If philosophically these lectures tell of the gradual neutralization of adversarial contest in modes of truth-telling and knowledge production, then politically these lectures trace the measured diffusion of contest into a social space drained of its own value and contestability. We might ask: how does money as exchange, measure, and simulacrum extend relations of order, justice, truth? How should we understand the substitutions or catachreses that it effects?  What is the place for the vulnerable here? They are at once excluded from nomos or this “social space” of the city (187) and yet provoked by the disjuncture between political and economic domains covered over by nomos. How might they figure in these endless reversals?
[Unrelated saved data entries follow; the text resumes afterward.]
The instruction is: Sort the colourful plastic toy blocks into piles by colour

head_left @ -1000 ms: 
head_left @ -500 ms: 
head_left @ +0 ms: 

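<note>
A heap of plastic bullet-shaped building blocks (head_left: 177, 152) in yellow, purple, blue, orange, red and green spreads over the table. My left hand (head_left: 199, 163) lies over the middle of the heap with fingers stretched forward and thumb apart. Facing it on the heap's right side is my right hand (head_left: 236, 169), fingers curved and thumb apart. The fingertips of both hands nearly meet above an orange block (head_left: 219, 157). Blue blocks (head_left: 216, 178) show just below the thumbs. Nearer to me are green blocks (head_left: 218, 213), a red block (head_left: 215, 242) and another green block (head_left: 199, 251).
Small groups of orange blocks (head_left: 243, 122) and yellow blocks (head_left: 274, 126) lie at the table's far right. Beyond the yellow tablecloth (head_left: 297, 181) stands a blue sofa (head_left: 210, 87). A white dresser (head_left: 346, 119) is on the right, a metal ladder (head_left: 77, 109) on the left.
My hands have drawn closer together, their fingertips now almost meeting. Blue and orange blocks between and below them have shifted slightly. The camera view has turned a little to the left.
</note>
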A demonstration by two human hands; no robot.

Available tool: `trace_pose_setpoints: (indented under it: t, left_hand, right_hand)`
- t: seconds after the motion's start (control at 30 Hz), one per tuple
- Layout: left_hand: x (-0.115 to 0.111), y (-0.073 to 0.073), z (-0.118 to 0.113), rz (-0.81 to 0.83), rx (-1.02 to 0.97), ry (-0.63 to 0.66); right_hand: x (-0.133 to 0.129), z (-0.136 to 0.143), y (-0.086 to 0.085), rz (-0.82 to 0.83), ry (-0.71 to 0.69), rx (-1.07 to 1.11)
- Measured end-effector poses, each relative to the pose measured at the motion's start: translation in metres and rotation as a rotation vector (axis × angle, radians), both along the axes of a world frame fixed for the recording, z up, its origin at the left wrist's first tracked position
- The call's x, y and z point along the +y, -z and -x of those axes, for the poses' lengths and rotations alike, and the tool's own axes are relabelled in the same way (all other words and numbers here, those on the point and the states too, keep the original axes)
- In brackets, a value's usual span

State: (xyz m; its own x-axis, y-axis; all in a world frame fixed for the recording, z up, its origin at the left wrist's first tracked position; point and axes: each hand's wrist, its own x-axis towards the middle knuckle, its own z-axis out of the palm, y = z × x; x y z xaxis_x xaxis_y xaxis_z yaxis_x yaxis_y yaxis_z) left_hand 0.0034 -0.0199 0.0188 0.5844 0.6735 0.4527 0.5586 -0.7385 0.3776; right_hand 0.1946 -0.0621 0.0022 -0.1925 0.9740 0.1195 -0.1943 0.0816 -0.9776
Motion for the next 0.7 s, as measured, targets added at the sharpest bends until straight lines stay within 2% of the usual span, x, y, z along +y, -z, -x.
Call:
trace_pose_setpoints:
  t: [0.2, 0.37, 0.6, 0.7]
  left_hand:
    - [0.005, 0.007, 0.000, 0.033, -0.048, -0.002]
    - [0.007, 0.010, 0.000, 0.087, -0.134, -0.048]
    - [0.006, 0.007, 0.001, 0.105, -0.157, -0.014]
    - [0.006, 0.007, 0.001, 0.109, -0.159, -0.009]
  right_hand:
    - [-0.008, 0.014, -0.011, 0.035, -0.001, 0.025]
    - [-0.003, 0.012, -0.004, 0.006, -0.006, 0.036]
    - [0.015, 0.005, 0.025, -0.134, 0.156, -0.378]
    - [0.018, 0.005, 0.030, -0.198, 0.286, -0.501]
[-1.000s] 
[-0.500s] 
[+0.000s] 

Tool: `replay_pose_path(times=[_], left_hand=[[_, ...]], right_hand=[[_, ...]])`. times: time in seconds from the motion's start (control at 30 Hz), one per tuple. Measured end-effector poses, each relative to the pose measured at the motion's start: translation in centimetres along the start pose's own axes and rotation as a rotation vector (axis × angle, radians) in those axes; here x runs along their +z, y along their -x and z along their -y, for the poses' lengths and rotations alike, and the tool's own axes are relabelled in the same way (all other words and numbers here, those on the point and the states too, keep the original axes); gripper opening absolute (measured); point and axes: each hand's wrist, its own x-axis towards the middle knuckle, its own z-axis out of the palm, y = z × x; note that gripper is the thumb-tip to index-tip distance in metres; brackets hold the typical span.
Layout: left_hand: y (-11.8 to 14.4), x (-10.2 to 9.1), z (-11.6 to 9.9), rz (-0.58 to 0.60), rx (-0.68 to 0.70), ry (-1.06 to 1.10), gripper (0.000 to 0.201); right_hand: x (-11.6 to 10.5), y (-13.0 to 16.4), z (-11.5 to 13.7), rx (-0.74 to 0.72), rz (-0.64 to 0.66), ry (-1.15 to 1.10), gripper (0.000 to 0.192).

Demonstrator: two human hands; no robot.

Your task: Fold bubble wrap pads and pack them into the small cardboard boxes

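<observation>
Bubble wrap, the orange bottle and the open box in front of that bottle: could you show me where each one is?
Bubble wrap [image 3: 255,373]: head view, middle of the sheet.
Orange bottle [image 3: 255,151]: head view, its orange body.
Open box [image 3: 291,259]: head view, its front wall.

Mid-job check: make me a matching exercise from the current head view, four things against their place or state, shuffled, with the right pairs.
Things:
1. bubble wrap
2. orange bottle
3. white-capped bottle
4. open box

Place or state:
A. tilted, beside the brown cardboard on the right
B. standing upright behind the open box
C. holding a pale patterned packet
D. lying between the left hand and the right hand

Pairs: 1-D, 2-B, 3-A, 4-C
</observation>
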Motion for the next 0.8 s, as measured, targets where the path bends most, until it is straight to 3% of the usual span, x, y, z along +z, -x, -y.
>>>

Reversals of fortune, reversals of knowing, reversals in relations of political and economic power – these reversals play out recursively across these Lectures on the Will to Know. Through the play of forces that Foucault charts across the domains of knowledge and power, he shifts attention away from the stability of order that so often inheres in philosophy and politics as an ideal. The din of “real struggles and relations of domination” (2) begins to echo across these pages, through the lecture hall, and into the present. A present newly torn apart by its own proliferations of meaning, and with its own risks and potentials for coming undone.